In not realizing the necessity of the movements, with their pain and where they are sometimes seemingly incomprehensible, a stump would form where it would have been a leaf if it were to have been accepted and walked as a support, growth, strengthening and empowerment - where it would have become a support as a leaf as a solar panel to feed the eventual flower, which was not yet Here and so could not be seen, but only trusted.

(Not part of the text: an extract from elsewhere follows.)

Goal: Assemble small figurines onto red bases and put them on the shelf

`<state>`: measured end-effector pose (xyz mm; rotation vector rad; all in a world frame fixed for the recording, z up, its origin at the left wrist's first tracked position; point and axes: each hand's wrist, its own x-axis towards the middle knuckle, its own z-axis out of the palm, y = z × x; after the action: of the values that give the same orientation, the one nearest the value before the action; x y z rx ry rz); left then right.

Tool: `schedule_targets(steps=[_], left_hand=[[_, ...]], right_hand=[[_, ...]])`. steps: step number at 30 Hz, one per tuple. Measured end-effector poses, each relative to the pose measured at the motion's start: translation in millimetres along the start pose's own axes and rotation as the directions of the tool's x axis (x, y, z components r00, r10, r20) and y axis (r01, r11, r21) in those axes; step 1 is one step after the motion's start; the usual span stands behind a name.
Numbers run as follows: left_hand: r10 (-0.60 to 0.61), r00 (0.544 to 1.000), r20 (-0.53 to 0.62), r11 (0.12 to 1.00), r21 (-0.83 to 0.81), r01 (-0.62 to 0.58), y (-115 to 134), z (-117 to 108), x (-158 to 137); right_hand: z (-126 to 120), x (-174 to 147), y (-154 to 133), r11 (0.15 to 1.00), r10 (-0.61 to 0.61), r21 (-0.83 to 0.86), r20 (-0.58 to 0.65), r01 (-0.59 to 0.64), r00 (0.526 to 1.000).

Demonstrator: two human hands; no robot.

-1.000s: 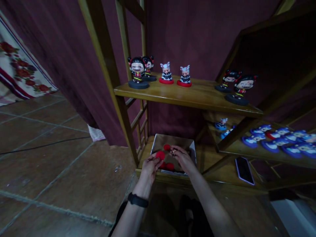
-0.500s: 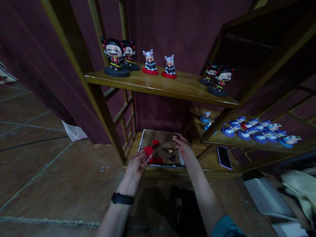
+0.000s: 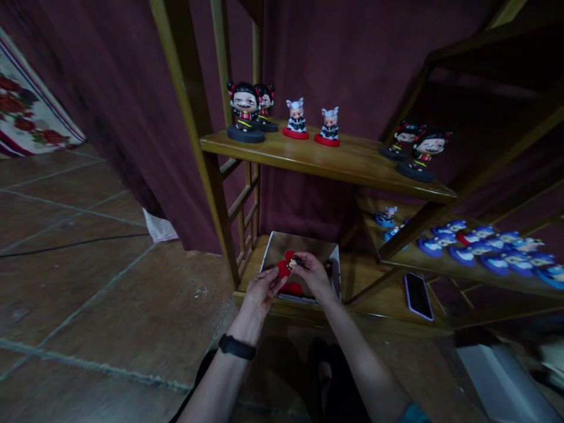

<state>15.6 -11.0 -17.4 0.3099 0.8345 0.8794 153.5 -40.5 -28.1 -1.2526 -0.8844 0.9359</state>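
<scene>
Over an open box (image 3: 336, 258) on the bottom shelf, my two hands meet. A round red base (image 3: 282, 269) is pinched between the fingers of my left hand (image 3: 263, 288), which wears a black band at the wrist. My right hand (image 3: 314, 274) grips a small dark-haired figurine (image 3: 295, 262) right against that base; I cannot tell whether the two are joined. Further red discs (image 3: 291, 288) lie inside the box. Another dark piece shows at the box's right side, partly hidden by my right hand.
Above, a wooden shelf (image 3: 308, 157) carries several black-haired figurines (image 3: 245, 108) and two white-haired ones on red bases. Blue-based figurines (image 3: 467, 252) crowd a shelf on the right. A phone (image 3: 418, 295) lies right of the box. A grey box (image 3: 506, 376) stands on the floor.
My right hand has lifted the figurine from the box's right side and brought it left to the red base in my left hand. The camera view has shifted leftward.
</scene>
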Motion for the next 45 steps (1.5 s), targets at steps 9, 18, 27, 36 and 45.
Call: schedule_targets(steps=[9, 18, 27, 36, 45], left_hand=[[0.013, 1.000, 0.018, 1.000, 0.002, -0.013, 0.4, -0.9, -0.9], [0.046, 0.998, 0.040, 0.998, 0.036, -0.048, -1.2, -3.1, -1.0], [0.078, 0.997, 0.011, 0.990, 0.113, -0.079, -0.1, -7.1, 0.8], [0.008, 1.000, 0.020, 0.993, 0.119, -0.010, 4.6, -14.1, 1.7], [0.051, 0.998, 0.023, 0.993, 0.105, -0.053, 0.4, -15.6, 0.8]], right_hand=[[5.1, -1.6, 4.2, 0.992, -0.059, -0.111, 0.025, 0.061, 0.998], [3.0, -3.2, 1.6, 0.988, -0.044, -0.143, 0.045, 0.050, 0.998], [5.9, -8.1, -2.3, 0.979, -0.038, -0.196, 0.122, 0.062, 0.992], [8.3, -10.1, -2.4, 0.980, -0.040, -0.185, 0.153, 0.069, 0.987], [13.3, -11.1, 1.4, 0.970, -0.079, -0.227, 0.072, 0.093, 0.994]])
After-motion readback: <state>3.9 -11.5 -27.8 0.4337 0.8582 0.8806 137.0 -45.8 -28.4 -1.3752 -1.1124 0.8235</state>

There is an addictive nature to the negative, the pain, the disappointment and the self-punishment. So sometimes a 'smooth' process is walked and a leaf properly formed that would act as that support for the eventual flower, but sometimes the flower would fall back into the pattern, and create another stump, like a scar or damage.

When it blossomed and looked back at the process it walked and saw what it had been doing, what the support actually was in the movements, how it 'could have' been different, it was able to forgive itself completely, let go of the 'negative' values it had placed on the movements that became stumps, bumps and knots, and accepted itself exactly how it was.

The gnarly stem, it's life path, despite the trauma and the scars, did not stop or prevent the blossoming of the flower when it came time to blossom because of the forgiveness it was able to gift itself.

So, in the end the flower stands, in full knowing that it could have been different, but also in complete acceptance of the process it walked - because it is done, it cannot be changed. The one thing it was able to stand by was knowing Who/What It Was.

For us, as humans - some of us have a more traumatic life path, either imposed upon us, self-created, or a bit of both. So long as we do not forget our potential, our stand and our knowing of Who We Are in this Life, our flowers will come. So long as we are able to derive the support from the pain, the trauma and the movements in our lives, instead of being overcome and lost in them, our flowers will come.

Our Life Paths may leave us with scars, our traumas and the environments we are born into with the people, the genetics, the available resources, may limit the potential of what 'could have been', but there is always our potential of Who We Are within this environment we are born into.

One thing we can change through this reflection of the flower is to take that stand sooner rather than having to repeat the pain and 'life lessons' over and over. Instead of putting time, expectation and energy into the traumas, to rather learn from them and divert the growth into our potential, or as support for our eventual blossoming - actually changing Who We Are within and how we process life events, will determine our potential and what we are able to become.

Find your potential, see your potential, and never forget your potential. Stick to that path in trust and know: Your flowers will come.